Atelier Bow-Wow is a Tokyo-based architecture firm, founded in 1992 by Yoshiharu Tsukamoto and Momoyo Kajima. The firm is well known for its domestic and cultural architecture and its research exploring the urban conditions of micro, ad hoc architecture.

Yoshiharu Tsukamoto was born in Kanagawa Prefecture in 1965. He studied architecture at Tokyo Institute of Technology, graduating from his undergraduate degree in 1987. Tsukamoto travelled to Paris to be a guest student at L’Ecole d’Architecture de Belleville (UP 8) from 1987–88 and in 1994 he completed a Doctor of Engineering program at Tokyo Institute of Technology.

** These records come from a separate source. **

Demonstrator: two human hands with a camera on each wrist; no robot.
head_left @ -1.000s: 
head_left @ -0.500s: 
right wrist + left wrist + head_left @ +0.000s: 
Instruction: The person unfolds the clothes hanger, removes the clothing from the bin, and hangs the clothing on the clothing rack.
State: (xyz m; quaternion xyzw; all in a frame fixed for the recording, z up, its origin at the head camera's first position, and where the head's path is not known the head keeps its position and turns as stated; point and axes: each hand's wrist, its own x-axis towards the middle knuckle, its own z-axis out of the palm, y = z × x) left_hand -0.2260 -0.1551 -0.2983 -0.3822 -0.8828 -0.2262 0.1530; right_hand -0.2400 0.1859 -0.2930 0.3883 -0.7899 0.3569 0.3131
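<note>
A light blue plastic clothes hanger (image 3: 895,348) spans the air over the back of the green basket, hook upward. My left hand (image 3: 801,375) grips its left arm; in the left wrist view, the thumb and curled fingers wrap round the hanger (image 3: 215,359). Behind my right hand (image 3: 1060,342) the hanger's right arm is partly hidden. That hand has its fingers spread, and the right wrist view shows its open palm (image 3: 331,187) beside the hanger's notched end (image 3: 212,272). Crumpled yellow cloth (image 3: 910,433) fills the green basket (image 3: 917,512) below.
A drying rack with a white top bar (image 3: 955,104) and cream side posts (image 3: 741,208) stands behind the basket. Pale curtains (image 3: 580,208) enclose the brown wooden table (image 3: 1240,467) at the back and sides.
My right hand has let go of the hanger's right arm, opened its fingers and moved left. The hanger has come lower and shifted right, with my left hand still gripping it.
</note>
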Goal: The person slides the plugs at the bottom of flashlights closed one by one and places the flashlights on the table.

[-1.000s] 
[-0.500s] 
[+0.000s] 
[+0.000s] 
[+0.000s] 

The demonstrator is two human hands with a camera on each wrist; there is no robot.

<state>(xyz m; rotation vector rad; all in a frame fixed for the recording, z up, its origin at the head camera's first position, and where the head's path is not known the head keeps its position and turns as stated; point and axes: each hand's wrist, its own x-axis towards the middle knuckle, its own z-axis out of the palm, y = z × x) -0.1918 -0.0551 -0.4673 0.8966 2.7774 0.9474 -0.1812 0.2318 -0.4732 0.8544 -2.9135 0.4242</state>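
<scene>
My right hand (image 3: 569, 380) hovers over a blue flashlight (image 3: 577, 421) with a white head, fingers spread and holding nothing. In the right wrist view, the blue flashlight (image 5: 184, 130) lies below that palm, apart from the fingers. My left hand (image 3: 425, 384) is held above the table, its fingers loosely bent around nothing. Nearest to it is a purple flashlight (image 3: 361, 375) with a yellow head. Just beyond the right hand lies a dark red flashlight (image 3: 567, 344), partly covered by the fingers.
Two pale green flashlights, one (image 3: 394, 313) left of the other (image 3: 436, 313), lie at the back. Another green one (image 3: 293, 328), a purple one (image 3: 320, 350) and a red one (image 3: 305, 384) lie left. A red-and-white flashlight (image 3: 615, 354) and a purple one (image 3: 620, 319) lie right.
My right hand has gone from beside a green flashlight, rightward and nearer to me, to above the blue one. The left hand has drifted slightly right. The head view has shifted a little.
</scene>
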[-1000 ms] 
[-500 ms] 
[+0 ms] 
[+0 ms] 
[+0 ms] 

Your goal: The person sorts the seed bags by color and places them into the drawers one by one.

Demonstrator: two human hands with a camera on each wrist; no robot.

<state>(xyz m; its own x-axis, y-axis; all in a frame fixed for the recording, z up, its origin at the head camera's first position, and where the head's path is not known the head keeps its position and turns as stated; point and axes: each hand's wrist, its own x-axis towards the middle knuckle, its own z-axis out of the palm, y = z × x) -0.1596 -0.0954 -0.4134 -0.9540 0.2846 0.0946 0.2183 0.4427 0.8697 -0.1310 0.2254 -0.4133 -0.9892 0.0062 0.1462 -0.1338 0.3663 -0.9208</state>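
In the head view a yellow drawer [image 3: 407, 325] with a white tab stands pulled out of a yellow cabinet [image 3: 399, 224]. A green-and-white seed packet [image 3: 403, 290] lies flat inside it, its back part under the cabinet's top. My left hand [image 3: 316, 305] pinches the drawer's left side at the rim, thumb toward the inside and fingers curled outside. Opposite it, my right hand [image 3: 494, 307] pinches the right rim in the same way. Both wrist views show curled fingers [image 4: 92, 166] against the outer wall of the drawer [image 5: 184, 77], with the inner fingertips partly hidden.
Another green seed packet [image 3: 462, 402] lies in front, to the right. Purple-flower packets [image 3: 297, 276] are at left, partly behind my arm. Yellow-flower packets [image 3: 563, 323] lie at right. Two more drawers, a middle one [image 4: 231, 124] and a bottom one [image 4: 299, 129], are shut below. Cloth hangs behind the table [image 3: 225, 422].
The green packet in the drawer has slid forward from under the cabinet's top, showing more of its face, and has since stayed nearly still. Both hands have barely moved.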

In 2000 Tsukamoto became an Associate Professor at the Tokyo Institute of Technology and in both 2003 and 2007 he was a Kenzo Tange Visiting Associate Professor in the Department of Architecture at Harvard GSD. Also in 2007 and again in 2008 he was a visiting Associate Professor at The University of California, Los Angeles (UCLA)

Momoyo Kaijima was born in Tokyo in 1969. She received her undergraduate degree from the Faculty of Domestic Science at Japan Women's University in 1991 and both her graduate (M.Eng.) and post-graduate degrees were from the Tokyo Institute of Technology in 1994 and 1999. She was also a guest student at Eidgenössische Technische Hochschule Zürich (ETH) from 1996-1997.

In 2000 Kaijima became an Assistant Professor, and in 2009 an Associate Professor, at the Art and Design School of the University of Tsukuba. Like Tsukamoto, in 2003 she was a visiting faculty (as a design critic) in the Department of Architecture at Harvard GSD and between 2005 and 2007 she was also a guest professor at ETH Zürich. In 2010 she was the Architect in Residence at the University of Auckland.

In the spring of 2014, Yoshiharu Tsukamoto signed on to be a member of the Guggenheim Helsinki Design Competition jury.

"Pet Architecture" is a term Atelier Bow-Wow uses for the buildings that have been squeezed into left over urban spaces. Buildings with curious shapes and inventive solutions for windows, drainage, and air-conditioning often arise in these urban situation. One example of this is the Coffee Saloon Kimoto in Tokyo, a triangular structure with a capacity of four customers.